Я засунул руки в карманы, сжав в них комки ткани, ощущая, как ладонь вспотела и прилипла к внутреннему шву. Посмотрел куда-то в сторону, где группа девятиклассников громко смеялась над чем-то — их веселье казалось таким далёким, таким чужеродным сейчас.
— И что, она знает, что ты меня зовёшь? — голос мой дрогнул, выдавая тот самый страх, который грыз меня изнутри уже неделями.
Гендос покрутил в пальцах сломанную зажигалку, щелкая ею безрезультатно:
— Нет. И если придёшь — не говори, что это я.
Я сглотнул, ощущая, как слюна прилипает к стенкам горла, сухим и раздражённым.
— А вдруг она не захочет меня видеть?
Гендос хмыкнул, но в этом коротком, гортанном звуке не было насмешки — только усталое понимание, выстраданное за все эти недели наблюдений за моим постепенным исчезновением.
Он швырнул неисправную зажигалку в урну, промахнувшись на метр, и металлический лязг разнёсся по школьному двору. Развёл руками — широко, драматично, ладонями вверх, будто демонстрируя своё бессилие:
— Тогда просто уйдёшь. — Его глаза сузились, впиваясь в меня. — Но если не попробуешь — будешь потом жалеть.
Я молчал, пялясь на асфальт под ногами, где муравей тащил огромную (для него) крошку хлеба, упорно продираясь через трещины и неровности. Такой маленький, но такой упрямый. В отличие от меня.
— Ладно, думай.
Гендос похлопал меня по плечу, его рука задержалась там на секунду дольше, чем нужно, тёплая и тяжёлая, как якорь в бурном море моих мыслей.
— Я просто не хочу снова стать тем идиотом, который надеется.
Мои губы дрогнули, обнажая тот самый страх, который грыз меня изнутри — страх снова ошибиться, снова получить отказ, снова остаться один на один со своей болью.
Гендос вздохнул — глубоко, шумно, и схватил меня за плечо, притягивая к себе. Его пальцы впились в мою кожу сквозь ткань, как будто пытаясь встряхнуть меня, вернуть к реальности.
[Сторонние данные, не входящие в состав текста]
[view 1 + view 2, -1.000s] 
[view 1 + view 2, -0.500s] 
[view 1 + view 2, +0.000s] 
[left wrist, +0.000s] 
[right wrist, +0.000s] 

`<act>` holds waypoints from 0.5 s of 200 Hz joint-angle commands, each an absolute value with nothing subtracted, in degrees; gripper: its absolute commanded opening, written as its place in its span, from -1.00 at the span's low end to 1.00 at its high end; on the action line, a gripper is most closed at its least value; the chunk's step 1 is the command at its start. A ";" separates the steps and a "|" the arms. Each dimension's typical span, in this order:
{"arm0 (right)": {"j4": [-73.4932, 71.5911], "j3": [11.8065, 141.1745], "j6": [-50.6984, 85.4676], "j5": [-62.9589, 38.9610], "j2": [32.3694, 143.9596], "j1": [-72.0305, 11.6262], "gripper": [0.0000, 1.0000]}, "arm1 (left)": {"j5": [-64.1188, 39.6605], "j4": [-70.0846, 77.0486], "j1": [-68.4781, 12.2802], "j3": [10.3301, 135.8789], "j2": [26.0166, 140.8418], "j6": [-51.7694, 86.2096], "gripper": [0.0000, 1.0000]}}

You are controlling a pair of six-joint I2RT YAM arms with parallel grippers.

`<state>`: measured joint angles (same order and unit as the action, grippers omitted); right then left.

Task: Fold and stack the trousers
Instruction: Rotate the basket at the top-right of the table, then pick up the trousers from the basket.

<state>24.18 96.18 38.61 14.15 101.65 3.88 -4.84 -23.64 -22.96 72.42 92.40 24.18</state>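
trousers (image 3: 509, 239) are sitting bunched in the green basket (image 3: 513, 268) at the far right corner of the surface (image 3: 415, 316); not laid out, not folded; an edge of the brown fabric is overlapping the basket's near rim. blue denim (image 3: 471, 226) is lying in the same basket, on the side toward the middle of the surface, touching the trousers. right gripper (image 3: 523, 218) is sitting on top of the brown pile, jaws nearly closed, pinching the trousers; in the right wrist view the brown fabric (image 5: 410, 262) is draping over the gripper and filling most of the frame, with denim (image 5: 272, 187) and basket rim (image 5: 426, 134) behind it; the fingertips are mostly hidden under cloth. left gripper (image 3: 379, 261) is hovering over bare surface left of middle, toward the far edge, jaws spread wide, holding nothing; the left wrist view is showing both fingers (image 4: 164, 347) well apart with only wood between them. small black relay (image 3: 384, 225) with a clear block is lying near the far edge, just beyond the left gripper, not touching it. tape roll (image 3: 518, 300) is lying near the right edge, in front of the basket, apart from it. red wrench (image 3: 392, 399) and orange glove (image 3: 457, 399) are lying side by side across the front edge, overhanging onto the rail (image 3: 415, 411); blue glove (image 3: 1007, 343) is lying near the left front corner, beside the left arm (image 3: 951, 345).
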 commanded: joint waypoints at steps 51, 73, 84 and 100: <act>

— Слушай, Кис. — Его голос дрогнул, стал тише, но твёрже, словно стальной стержень, прошивающий всю мою нерешительность. — Ты мой друг. И я вижу, как ты сдуваешься день за днём. — Он покачал головой, его глаза стали влажными, блестящими в последних лучах заходящего солнца. — Ленка — тоже. Вы оба упрямые ослы, но если ты не попробуешь сейчас, то потом будет поздно.
Я закусил губу, ощущая, как кожа поддается зубам, как появляется лёгкий привкус крови на языке. Где-то в глубине груди что-то шевельнулось — тёплое, живое, то, что я так старался заглушить все эти дни. Надежда. Слабая, робкая, но всё ещё живая.
— А если она снова скажет «уйди»?
Где-то за грудиной заныло — то ли от страха, то ли от уже знакомого предвкушения боли.
Гендос вздохнул, провёл ладонью по щетине на подбородке, шуршащей под прикосновением. Его глаза стали мягче, глубже, будто в них отражались все мои страхи.
— Тогда ты хотя бы будешь знать, что сделал всё, что мог.
Я закрыл глаза.
За веками всплыли образы: её дрожащие губы, сжатые кулаки, глаза, полные чего-то, что я так и не смог расшифровать.
— Ладно. Во сколько?
Гендос ухмыльнулся, уголки его рта подергивались, будто он боролся с желанием сказать что-то ещё.
— В восемь. И, Кис...
Он снова сжал моё плечо, словно пытаясь вдавить в меня свою уверенность.
— Не придумывай лишнего.
Я лишь кивнул, но внутри всё сжалось в комок — горячий, колючий, как проволока.
Страх. Надежда. Желание убежать. Жажда узнать правду.
Всё перемешалось, создавая ураган, который крутился в груди, угрожая разорвать меня изнутри.
— Я попробую, — прошептал я себе, но Гендос услышал.
Его рука ещё потрепала меня по волосам, и он развернулся, оставляя меня наедине с моими мыслями, с моими страхами, с моей надеждой, которая, казалось, с каждым ударом сердца становилась всё сильнее.